= Work request =
Your answer should restate each line of the data below word for word.

= Collected data =
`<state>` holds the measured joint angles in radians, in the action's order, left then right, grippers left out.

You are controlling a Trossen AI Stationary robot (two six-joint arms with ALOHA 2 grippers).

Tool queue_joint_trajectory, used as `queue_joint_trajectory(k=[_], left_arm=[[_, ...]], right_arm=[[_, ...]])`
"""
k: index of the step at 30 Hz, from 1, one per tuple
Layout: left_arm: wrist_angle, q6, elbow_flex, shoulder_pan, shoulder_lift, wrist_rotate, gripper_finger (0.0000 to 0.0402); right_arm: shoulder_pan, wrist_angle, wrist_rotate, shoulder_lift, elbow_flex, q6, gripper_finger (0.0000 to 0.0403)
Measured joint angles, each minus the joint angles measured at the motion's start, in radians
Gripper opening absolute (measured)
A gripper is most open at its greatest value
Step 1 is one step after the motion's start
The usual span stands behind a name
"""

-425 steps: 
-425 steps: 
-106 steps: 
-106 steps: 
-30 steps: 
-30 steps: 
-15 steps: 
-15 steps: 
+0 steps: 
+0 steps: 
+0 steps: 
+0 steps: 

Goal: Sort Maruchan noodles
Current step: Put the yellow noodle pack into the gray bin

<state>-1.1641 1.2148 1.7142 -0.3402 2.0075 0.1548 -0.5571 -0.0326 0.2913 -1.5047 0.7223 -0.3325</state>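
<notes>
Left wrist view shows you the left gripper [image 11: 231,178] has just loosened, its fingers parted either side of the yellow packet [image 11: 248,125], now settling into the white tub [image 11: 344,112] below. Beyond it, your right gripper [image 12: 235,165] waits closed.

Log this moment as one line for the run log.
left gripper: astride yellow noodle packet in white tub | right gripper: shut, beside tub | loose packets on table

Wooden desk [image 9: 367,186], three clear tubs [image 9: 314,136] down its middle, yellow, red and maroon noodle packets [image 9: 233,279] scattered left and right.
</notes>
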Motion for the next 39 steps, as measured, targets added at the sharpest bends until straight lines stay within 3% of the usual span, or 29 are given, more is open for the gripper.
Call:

= Answer space =
`<state>` holds the measured joint angles in radians, in the action's order, left then right, grippers left out.

You are controlling a Trossen AI Stationary robot (two six-joint arms with ALOHA 2 grippers).

Tool queue_joint_trajectory, used as `queue_joint_trajectory(k=[_], left_arm=[[_, ...]], right_arm=[[_, ...]])`
"""
k: index of the step at 30 Hz, from 1, one per tuple
Layout: left_arm: wrist_angle, q6, elbow_flex, shoulder_pan, shoulder_lift, wrist_rotate, gripper_finger (0.0000 to 0.0402); right_arm: shoulder_pan, wrist_angle, wrist_rotate, shoulder_lift, elbow_flex, q6, gripper_finger (0.0000 to 0.0403)
Measured joint angles, each minus the joint angles measured at the motion's start, in radians
Gripper opening absolute (measured)
A gripper is most open at its greatest value
Step 1 is one step after the motion's start
The usual span stands behind a name
"""

-425 steps: 
-425 steps: 
-106 steps: 
-106 steps: 
-30 steps: 
-30 steps: 
-15 steps: 
-15 steps: 
+0 steps: 
+0 steps: 
+0 steps: 
+0 steps: 

Goal: Sort Maruchan noodles
Current step: Put the yellow noodle pack into the gray bin

<state>-1.1641 1.2148 1.7142 -0.3402 2.0075 0.1548 -0.5571 -0.0326 0.2913 -1.5047 0.7223 -0.3325</state>
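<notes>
Left wrist view shows you the left gripper [image 11: 231,178] has just loosened, its fingers parted either side of the yellow packet [image 11: 248,125], now settling into the white tub [image 11: 344,112] below. Beyond it, your right gripper [image 12: 235,165] waits closed.

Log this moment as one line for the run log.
left gripper: astride yellow noodle packet in white tub | right gripper: shut, beside tub | loose packets on table

Wooden desk [image 9: 367,186], three clear tubs [image 9: 314,136] down its middle, yellow, red and maroon noodle packets [image 9: 233,279] scattered left and right.
</notes>
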Motion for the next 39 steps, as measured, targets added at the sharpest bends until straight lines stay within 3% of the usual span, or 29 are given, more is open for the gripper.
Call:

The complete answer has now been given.